> AIM OF THE EXERCISE:
Check each line of the material for the string "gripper", and copy the lines that have it.

> DATA:

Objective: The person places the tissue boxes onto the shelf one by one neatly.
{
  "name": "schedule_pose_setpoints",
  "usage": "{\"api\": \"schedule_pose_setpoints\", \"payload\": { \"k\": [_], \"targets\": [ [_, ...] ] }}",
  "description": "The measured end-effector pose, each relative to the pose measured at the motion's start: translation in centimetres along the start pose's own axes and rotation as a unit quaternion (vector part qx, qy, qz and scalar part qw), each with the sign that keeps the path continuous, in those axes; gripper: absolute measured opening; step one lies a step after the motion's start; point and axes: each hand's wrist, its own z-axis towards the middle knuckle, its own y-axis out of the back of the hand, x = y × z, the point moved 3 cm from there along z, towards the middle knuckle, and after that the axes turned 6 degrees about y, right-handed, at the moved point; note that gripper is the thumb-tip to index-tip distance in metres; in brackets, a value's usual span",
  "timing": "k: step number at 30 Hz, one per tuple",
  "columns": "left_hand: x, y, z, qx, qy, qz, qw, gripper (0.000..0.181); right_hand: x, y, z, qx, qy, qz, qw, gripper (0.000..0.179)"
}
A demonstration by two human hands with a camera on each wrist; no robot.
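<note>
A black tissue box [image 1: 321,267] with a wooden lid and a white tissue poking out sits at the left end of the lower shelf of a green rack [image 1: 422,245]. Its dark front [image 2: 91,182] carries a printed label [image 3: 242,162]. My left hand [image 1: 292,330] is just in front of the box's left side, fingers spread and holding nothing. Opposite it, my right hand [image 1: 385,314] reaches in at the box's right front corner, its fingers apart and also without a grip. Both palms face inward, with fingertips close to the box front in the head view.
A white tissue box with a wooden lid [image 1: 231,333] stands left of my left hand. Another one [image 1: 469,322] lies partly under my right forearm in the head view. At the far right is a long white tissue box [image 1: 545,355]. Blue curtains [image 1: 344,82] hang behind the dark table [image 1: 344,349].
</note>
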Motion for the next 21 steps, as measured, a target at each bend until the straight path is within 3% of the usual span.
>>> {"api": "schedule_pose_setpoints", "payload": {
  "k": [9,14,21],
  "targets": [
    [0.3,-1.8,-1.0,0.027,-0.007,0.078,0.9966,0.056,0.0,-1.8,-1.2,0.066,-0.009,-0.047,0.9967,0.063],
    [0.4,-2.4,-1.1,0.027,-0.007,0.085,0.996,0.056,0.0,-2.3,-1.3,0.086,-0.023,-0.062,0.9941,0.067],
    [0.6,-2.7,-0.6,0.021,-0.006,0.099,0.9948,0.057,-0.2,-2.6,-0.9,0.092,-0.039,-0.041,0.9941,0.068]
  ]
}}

> RESULT FOR THIS EXERCISE:
  "description": "The measured end-effector pose, each relative to the pose measured at the motion's start: translation in centimetres along the start pose's own axes and rotation as a unit quaternion (vector part qx, qy, qz and scalar part qw), each with the sign that keeps the path continuous, in those axes; gripper: absolute measured opening; step one lies a step after the motion's start; point and axes: each hand's wrist, its own z-axis towards the middle knuckle, its own y-axis out of the back of the hand, x = y × z, the point moved 3 cm from there along z, towards the middle knuckle, and after that the axes turned 6 degrees about y, right-handed, at the moved point; note that gripper is the thumb-tip to index-tip distance in metres; in brackets, a value's usual span",
  "columns": "left_hand: x, y, z, qx, qy, qz, qw, gripper (0.000..0.181); right_hand: x, y, z, qx, qy, qz, qw, gripper (0.000..0.179)"

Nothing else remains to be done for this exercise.